The GCM-simulated climates are used to force the ORCHIDEE vegetation model offline. This shows that the absence of a Greenland ice sheet allows the growth of trees in southern Greenland, and grass over most of the rest of Greenland. The type of dominant vegetation is controlled most closely in these regions by the temperature of the coldest month. The GCM climates are also used to force the GREMLINS ice-sheet model. This indicates that following a complete melting, the Greenland ice-sheet could regrow, provided that the greenhouse gas concentrations returned to their present day values. This is in contradiction with previous workers who suggested that the Greenland ice sheet may be bistable under present day forcing (Crowley and Baum 1995; Toniazzo et al. 2004). It is possible that with future stable elevated greenhouse gas concentrations, perhaps due to vegetation/climate feedbacks, the ice sheet would not regrow, but this remains to be investigated. A possible mechanism for the regrowth is a ‘seeding’ of the ice-sheet in high altitudes in eastern Greenland, which subsequently flows into the lower altitude regions of central Greenland. We have shown the build-up of snow-cover in the GCM itself to be a poor diagnostic of ice-sheet growth, due primarily to the low resolution.

In future, it would be informative to carry out more in-depth studies into the mechanisms of change. An example is the lowice simulation described earlier, which shows the relative importance of the albedo and altitude change. Future studies should involve cutting feedback loops, for example by keeping the SSTs and sea-ice constant, to assess their importance. Concerning the GCM itself, the most recent version of IPSLCM4, not used for this work, has an improved present day climatology, related in part to the inclusion of Emanuel (1991) convection scheme, in the place of that of Tiedtke (1989), and should be used for future studies. In addition, more work should be carried out to assess the effects of using the damped ocean, by carrying out both fully coupled and damped simulations, under a variety of climate forcings. Another interesting study would be to impose relatively cool SSTs in the North Atlantic to simulate a shutdown of the thermohaline circulation. Unfortunately, due to CPU constraints, this was not possible in the framework of this study.

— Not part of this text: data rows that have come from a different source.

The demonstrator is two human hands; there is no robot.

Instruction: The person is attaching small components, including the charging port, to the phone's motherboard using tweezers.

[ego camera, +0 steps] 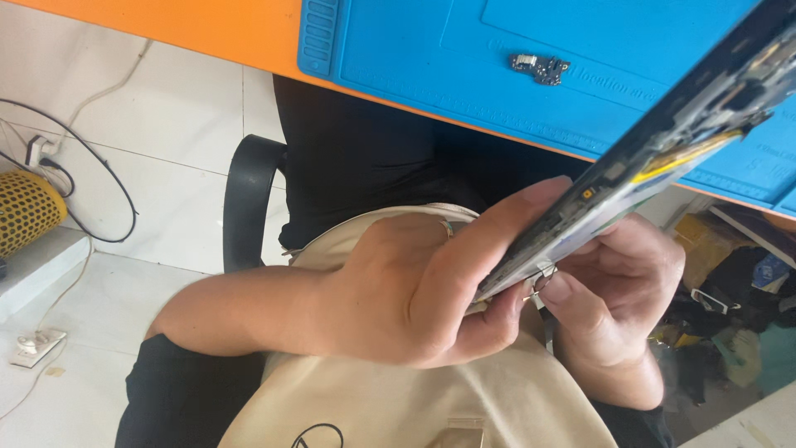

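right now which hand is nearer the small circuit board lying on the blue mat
Right. The right hand sits almost straight below the small circuit board; the left hand is farther off to the left. Both hold the opened phone, neither touches the board.

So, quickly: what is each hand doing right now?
Left hand: closed around the lower end of the opened phone.
Right hand: fingers pinched at that phone's lower edge; what they pinch cannot be told.

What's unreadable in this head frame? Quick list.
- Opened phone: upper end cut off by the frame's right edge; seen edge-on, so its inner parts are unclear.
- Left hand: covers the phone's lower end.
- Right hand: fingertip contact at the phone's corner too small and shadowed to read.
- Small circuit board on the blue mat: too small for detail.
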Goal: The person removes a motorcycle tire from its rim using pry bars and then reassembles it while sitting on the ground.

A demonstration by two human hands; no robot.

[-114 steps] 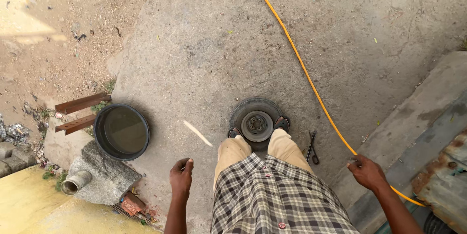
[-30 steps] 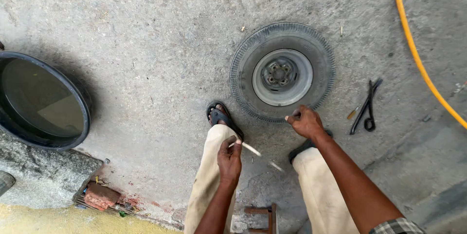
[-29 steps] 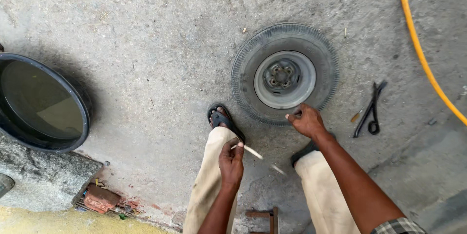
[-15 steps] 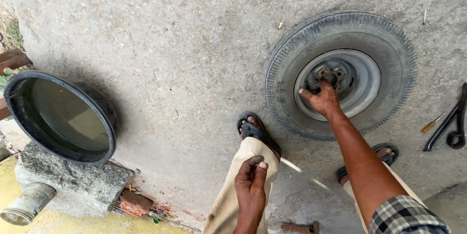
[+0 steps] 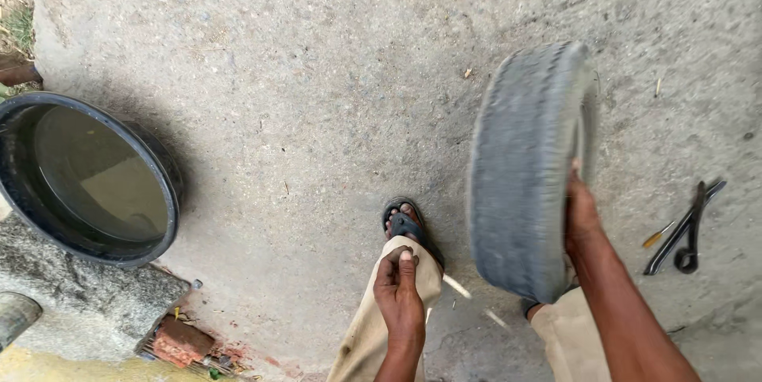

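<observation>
Tyre (image 5: pixel 524 168) is up on edge, tread facing you, standing on the concrete floor (image 5: pixel 317 49) just right of centre, slightly motion-blurred. Your right hand (image 5: pixel 581 211) is on its right side at the wheel face, fingers tucked behind the tyre, so the exact grip is hidden; it looks closed on the rim edge but I can't tell how firmly. Your left hand (image 5: pixel 399 291) is apart from the tyre, low in the middle, fingers curled nearly shut against your tan trouser leg (image 5: pixel 373 326), thumb up; can't tell whether it holds anything. Left foot in a dark sandal (image 5: pixel 409 227) is just left of the tyre's base. Right knee sits below the tyre, touching or nearly so. On the floor well to the right: black pliers-type tool (image 5: pixel 684 227) with a small yellow-handled tool (image 5: pixel 657 234) just beside it. Far left: round black tub (image 5: pixel 151 168) with water in it, resting next to a rough stone block (image 5: pixel 79 303), reddish brick pieces (image 5: pixel 178 341) at the block's lower edge.
</observation>
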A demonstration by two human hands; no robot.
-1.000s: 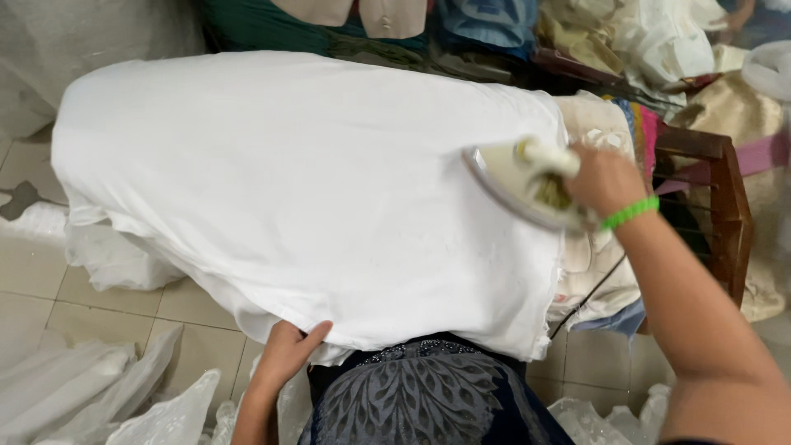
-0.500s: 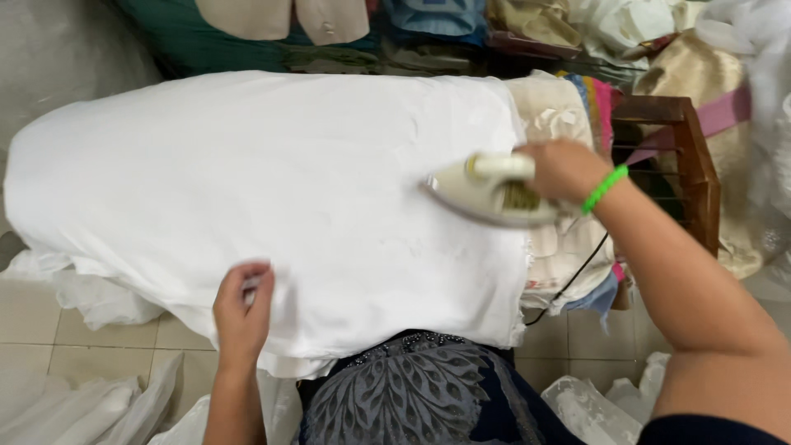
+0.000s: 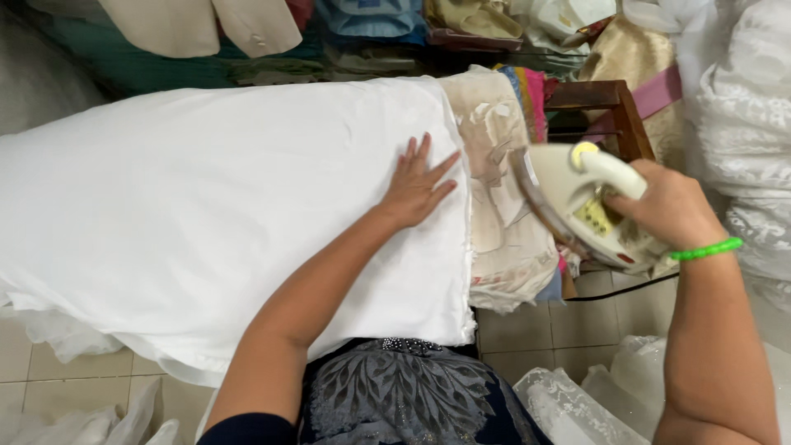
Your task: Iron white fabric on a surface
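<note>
White cloth (image 3: 206,206) spread wide over padded ironing board, covering almost all of it, near edge hanging down toward dark patterned garment (image 3: 404,395) of the person. Left hand (image 3: 416,188) flat on the cloth close to its right edge, fingers (image 3: 424,152) spread apart and straight, palm pressing down, nothing grasped. Just right of the cloth edge, bare end of the board (image 3: 498,222) with beige worn cover, stained and torn in places, folded layers of coloured fabric (image 3: 527,99) showing at far corner. Right hand (image 3: 667,206) closed around handle of cream-coloured iron (image 3: 577,202), fingers wrapped tight on it; iron lifted off the cloth and tilted, sole plate turned toward the cloth, at the right end of the board, not touching the cloth. Green band (image 3: 704,250) around right wrist. Black cord (image 3: 626,290) running under the iron, right of the board end. Beyond the board end, farther from the cloth, brown wooden chair (image 3: 614,99) with pink strap across it. Right of the chair, pile of white lace fabric (image 3: 741,124). Behind the cloth, on the far side, stack of folded clothes in green, blue and beige (image 3: 371,33), and pale jacket (image 3: 206,25) hanging above. Below the cloth on the left, tiled floor (image 3: 49,379) with more white fabric (image 3: 58,334) lying loose. Below the iron, near the floor, white lace in clear bag (image 3: 568,400).
</note>
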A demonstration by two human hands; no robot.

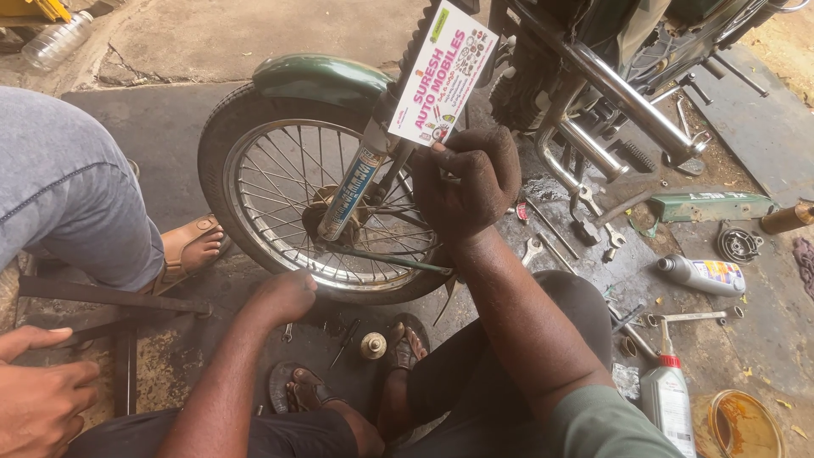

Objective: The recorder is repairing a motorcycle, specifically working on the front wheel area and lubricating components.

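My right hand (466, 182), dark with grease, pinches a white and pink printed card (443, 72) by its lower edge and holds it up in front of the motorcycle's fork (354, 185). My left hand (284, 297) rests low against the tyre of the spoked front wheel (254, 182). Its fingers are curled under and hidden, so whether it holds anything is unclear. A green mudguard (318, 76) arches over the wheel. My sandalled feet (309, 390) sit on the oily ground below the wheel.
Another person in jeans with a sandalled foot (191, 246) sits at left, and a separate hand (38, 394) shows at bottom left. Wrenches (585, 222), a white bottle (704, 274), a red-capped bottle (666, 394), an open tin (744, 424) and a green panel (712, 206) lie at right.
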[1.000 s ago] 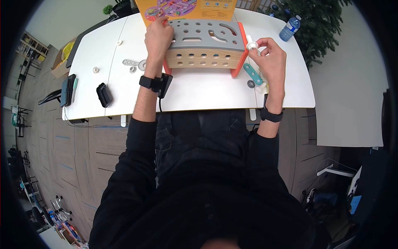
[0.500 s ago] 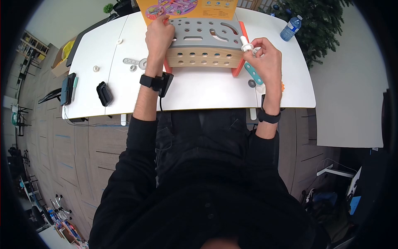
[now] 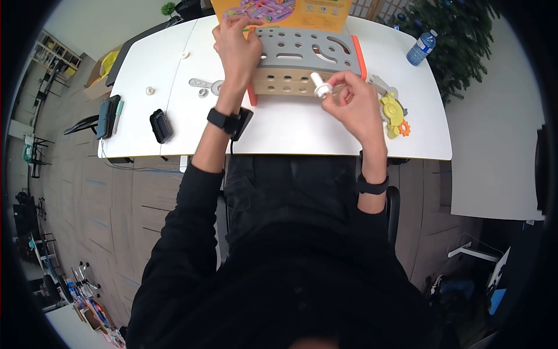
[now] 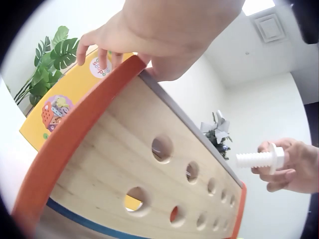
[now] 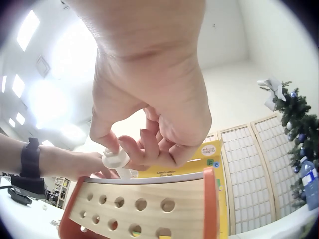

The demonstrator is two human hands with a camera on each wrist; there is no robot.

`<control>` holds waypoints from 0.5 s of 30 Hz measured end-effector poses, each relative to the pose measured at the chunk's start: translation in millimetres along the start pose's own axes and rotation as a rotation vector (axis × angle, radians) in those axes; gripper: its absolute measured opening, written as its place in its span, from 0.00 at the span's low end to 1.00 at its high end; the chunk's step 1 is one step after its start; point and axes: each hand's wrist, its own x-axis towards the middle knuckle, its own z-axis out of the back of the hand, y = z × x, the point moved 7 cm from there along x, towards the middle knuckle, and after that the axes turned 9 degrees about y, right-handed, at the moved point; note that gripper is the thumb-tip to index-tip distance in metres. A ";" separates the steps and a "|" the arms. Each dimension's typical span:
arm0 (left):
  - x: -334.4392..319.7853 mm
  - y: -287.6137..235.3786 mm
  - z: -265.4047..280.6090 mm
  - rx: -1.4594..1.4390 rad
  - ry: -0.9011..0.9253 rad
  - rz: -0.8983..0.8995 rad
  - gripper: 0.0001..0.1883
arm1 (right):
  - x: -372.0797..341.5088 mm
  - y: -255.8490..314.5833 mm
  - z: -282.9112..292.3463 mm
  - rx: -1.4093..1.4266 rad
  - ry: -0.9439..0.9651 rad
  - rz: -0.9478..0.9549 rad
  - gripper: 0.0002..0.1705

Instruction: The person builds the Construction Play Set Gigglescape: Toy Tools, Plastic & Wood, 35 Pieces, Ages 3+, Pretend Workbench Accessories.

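Note:
A toy workbench (image 3: 302,61) with a grey slotted top, a wooden front full of holes and orange sides stands on the white table. My left hand (image 3: 238,52) holds its left top corner, with the fingers over the orange side (image 4: 82,134). Between thumb and fingers my right hand (image 3: 357,107) pinches a white plastic bolt (image 3: 317,81). The bolt is in front of the bench's right half, its threaded shank pointing up and away from the hand. In the left wrist view its wide head lies at the fingertips.
A yellow box (image 3: 322,14) stands behind the bench. Yellow-green toy pieces (image 3: 393,110) and an orange gear (image 3: 404,128) lie right. A grey toy wrench (image 3: 200,84), a nut (image 3: 203,93) and a black case (image 3: 161,126) lie left. A water bottle (image 3: 421,48) stands back right.
My right hand has carried the bolt left and toward me, from the bench's right side to in front of it. My left hand stays at the corner, its fingers more spread. The view has shifted.

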 end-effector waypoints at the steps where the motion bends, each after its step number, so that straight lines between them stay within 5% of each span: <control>1: -1.9 -17.2 12.0 0.045 -0.036 -0.102 0.13 | -0.2 3.5 -2.5 0.001 -0.001 0.007 0.12; 2: -2.1 -21.8 18.8 0.049 -0.040 -0.104 0.13 | -0.7 5.5 -6.5 0.027 0.015 0.008 0.12; 4: -3.8 -30.1 16.5 -0.525 0.213 -0.152 0.12 | -0.9 5.7 -13.7 0.075 0.043 -0.003 0.12; 5: -5.8 -39.7 27.0 -0.521 0.213 -0.149 0.12 | -0.9 6.7 -16.2 0.078 0.047 -0.002 0.12; 10: -39.5 -80.3 24.0 -0.484 0.814 -0.016 0.10 | -1.4 9.7 -20.4 0.149 0.030 0.009 0.13; 15: -67.3 -80.9 10.9 -0.656 0.905 -0.027 0.24 | -6.4 12.1 -18.3 0.210 0.076 -0.002 0.13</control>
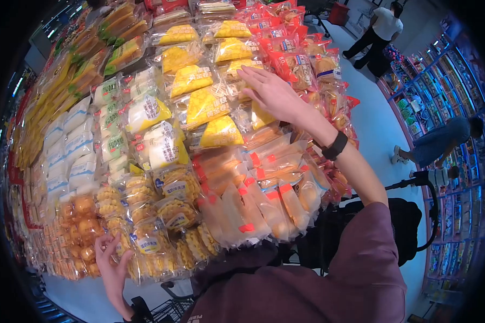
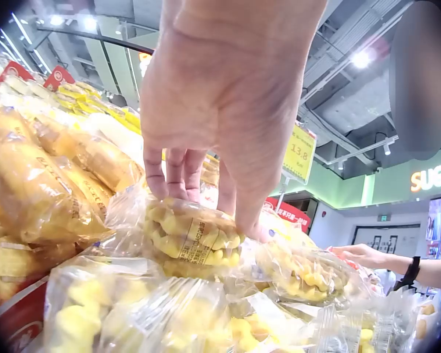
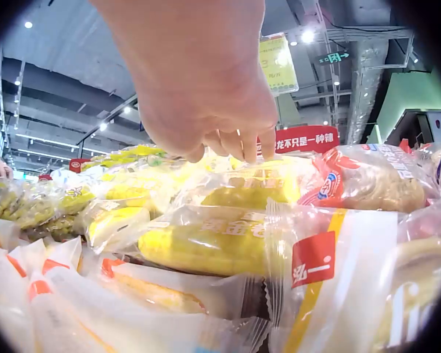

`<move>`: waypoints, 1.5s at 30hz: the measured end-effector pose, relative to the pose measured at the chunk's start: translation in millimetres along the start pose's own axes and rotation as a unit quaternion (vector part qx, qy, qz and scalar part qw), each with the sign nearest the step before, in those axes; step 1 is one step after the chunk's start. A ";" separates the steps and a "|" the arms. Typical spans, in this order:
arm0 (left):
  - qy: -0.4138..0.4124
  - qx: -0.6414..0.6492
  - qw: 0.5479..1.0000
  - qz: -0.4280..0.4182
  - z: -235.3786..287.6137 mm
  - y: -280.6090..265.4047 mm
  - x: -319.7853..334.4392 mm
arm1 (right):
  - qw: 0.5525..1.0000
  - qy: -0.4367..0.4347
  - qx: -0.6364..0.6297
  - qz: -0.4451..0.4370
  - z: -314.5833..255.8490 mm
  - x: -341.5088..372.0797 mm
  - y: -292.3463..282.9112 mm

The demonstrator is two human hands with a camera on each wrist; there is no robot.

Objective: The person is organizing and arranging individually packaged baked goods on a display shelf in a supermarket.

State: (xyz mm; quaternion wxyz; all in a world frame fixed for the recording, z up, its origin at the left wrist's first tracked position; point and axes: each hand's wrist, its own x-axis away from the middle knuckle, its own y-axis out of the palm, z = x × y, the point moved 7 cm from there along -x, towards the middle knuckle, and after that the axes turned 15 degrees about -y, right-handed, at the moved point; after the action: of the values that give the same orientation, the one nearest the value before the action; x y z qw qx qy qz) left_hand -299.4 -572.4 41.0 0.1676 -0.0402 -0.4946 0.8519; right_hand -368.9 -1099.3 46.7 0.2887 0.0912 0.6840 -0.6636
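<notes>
At the lower left of the head view, my left hand [image 1: 111,265] is over the front of a bakery display. The left wrist view shows its fingers and thumb bent down around a clear-wrapped waffle pack [image 2: 193,239], which lies among other waffle packs [image 2: 298,272]. My right hand [image 1: 277,97] reaches across the display, fingers extended over yellow-wrapped rolls [image 1: 241,65]. In the right wrist view, the fingertips of the right hand [image 3: 206,95] come down at the top of a yellow-wrapped roll [image 3: 253,187], with nothing gripped.
Long buns in clear wrap [image 1: 245,207] lie below my right arm, with red-wrapped breads [image 1: 293,67] beyond. Round golden pastries [image 1: 86,229] sit beside my left hand. A black-handled cart [image 1: 407,226] stands at right. Two people, one in a white top [image 1: 388,24], are in the aisle.
</notes>
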 end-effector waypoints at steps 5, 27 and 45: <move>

Future work should also investigate the transient system in more detail. This could include asynchronous coupling of the three components of the earth system investigated here: atmosphere/ocean, vegetation, and ice-sheets. It may be, for example, that the presence of trees in southern Greenland, which our vegetation simulations show is likely, would result in a warmer Greenland climate due to decreased albedo which would inhibit ice-sheet growth. A fully transient experiment should be carried out with an EMIC, capable of fully coupling the components of the earth system. An example is GENIE (Marsh et al. 2003), a model currently under development, which unlike traditional EMICS, will be capable of a physical representation of short-timescale atmospheric processes such as mid-latitude storms, as well as having three dimensional ocean and ice-sheet components.